Division of Biostatistics, University of Pennsylvania, Philadelphia, USA.
Proc Int Conf Mach Learn Appl. 2021 Dec;2021:791-798. doi: 10.1109/icmla52953.2021.00131.
Missing data are present in most real world problems and need careful handling to preserve the prediction accuracy and statistical consistency in the downstream analysis. As the gold standard of handling missing data, multiple imputation (MI) methods are proposed to account for the imputation uncertainty and provide proper statistical inference. In this work, we propose Multiple Imputation via Generative Adversarial Network (MI-GAN), a deep learning-based (in specific, a GAN-based) multiple imputation method, that can work under missing at random (MAR) mechanism with theoretical support. MI-GAN leverages recent progress in conditional generative adversarial neural works and shows strong performance matching existing state-of-the-art imputation methods on high-dimensional datasets, in terms of imputation error. In particular, MI-GAN significantly outperforms other imputation methods in the sense of statistical inference and computational speed.
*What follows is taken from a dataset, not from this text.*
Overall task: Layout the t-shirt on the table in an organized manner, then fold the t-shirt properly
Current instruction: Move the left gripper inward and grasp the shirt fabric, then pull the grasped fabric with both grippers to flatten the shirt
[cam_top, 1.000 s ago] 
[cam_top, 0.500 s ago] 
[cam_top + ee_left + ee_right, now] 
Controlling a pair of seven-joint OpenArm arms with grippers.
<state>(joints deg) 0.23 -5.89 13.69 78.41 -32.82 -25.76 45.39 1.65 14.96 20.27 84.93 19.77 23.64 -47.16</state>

缺失数据存在于大多数现实世界的问题中,需要谨慎处理,以在下游分析中保持预测准确性和统计一致性。作为处理缺失数据的金标准,人们提出了多重填补(MI)方法,以考虑填补的不确定性并提供适当的统计推断。在这项工作中,我们提出了基于生成对抗网络的多重填补(MI-GAN),这是一种基于深度学习(具体来说,基于GAN)的多重填补方法,它可以在随机缺失(MAR)机制下运行并有理论支持。MI-GAN利用了条件生成对抗神经网络的最新进展,在填补误差方面,在高维数据集上表现出与现有最先进的填补方法相匹配的强大性能。特别是,MI-GAN在统计推断和计算速度方面明显优于其他填补方法。